An ultra quick reply (running AFK now):
On 06.04.2011 12:41, Lou Burnard wrote:
> Well, you have correectly anticipated my reaction!
> a. TMX may not care about this ambiguity (though that seems surprising)
> but in any case that is no reason for the TEI to introduce it
> b. TMX may be a significant player, but W3C is a slightly larger one I feel
> c. therefore we should not lightly change the semantics of xml:lang
I am not sure if W3C is a side here. The usage of @xml:lang I presented
is a consequence of the stand-off approach. This approach predates XML
(being publicly born in 1997 at the latest), and anyway XML was created
as a skeletal standard open to refinements. Those attributes in the OCTC
fulfil the role prescribed by the standard: they label/identify the
content of the element. The content is virtual, it's referenced remotely
-- well, such is life, it still counts as element content. By denying
the use of xml:lang in such contexts one would be rejecting stand-off
And now let me add: those attributes fulfil the role prescribed by the
standard, *with the extra function* of labelling the container as well
(this is what TMX did and I followed). That is an extension of
semantics, rather natural, I would argue. I don't think it's
revolutionary. It's just worth being aware of.
> Bad practice does not make good standards.
> On 06/04/11 11:35, Piotr Bański wrote:
>> Hi Lou,
>> I completely agree with the sentiment, and mentioned this partially with
>> our TEI-MM-2010 discussion in mind, as an argument in favour of your
>> stance ("use<link>!"), however:
>>> It introduces a serious and unnecessary ambiguity.

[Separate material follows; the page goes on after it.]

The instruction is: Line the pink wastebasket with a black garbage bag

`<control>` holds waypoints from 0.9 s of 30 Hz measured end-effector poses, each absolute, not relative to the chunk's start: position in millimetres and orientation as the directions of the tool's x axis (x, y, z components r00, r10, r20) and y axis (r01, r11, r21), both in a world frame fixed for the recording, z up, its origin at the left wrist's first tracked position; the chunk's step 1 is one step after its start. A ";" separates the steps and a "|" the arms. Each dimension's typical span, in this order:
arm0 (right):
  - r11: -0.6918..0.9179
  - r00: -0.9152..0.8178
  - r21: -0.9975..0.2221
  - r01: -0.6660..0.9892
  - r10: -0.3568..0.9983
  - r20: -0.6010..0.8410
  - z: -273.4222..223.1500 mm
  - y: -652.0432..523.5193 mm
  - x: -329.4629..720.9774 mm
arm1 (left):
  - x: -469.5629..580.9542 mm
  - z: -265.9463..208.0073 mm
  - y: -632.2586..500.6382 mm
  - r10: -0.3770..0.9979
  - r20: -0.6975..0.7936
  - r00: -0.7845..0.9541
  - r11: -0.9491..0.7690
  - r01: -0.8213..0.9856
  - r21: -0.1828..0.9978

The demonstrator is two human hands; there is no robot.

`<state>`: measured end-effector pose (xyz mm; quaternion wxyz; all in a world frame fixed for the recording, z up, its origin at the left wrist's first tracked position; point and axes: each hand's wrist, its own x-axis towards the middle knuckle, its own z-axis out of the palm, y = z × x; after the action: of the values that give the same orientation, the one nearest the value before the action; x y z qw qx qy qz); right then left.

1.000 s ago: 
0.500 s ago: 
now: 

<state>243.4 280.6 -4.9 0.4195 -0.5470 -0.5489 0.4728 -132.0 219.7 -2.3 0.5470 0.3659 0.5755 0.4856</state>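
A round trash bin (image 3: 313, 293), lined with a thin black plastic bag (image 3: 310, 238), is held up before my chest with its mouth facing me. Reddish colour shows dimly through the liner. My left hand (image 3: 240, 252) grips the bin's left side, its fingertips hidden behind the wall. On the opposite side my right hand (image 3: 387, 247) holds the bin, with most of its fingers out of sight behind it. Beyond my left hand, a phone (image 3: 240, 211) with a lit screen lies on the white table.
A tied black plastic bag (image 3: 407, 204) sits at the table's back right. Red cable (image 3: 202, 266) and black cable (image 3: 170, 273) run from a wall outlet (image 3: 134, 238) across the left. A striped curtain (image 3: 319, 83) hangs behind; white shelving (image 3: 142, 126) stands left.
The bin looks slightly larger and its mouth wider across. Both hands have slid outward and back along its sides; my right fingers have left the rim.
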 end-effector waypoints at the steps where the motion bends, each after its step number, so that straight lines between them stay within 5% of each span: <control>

>> and let me also add: natural. Ambiguity between the content and the
>> container is one of the most natural metonymic developments. It was an
>> ambiguity waiting to happen. (it started from labelling the content; in
>> my example we saw it labelling the virtual container)
>> It does not *introduce* the ambiguity. That has been done in the TMX
>> (Translation Memory eXchange) standard. What I did in the alignment part
>> of the OCTC was take TMX and standoffize it.
>> Of course, I am not presenting this as an argument that bad things are
>> justified if others do them as well. But this 'bad thing' is a natural
>> strategy that follows from the interaction of legitimate techniques (TMX
>> markup + stand-off markup). And we're talking about the world of
>> standards that crucially depend on the numbers of worshippers (analogy:
>> Terry Pratchett's gods). Here we have it: TMX already uses this nasty
>> ambiguity, and TMX is no small god. The question now becomes: can we
>> afford to be purist here. I'm not sure I want to try.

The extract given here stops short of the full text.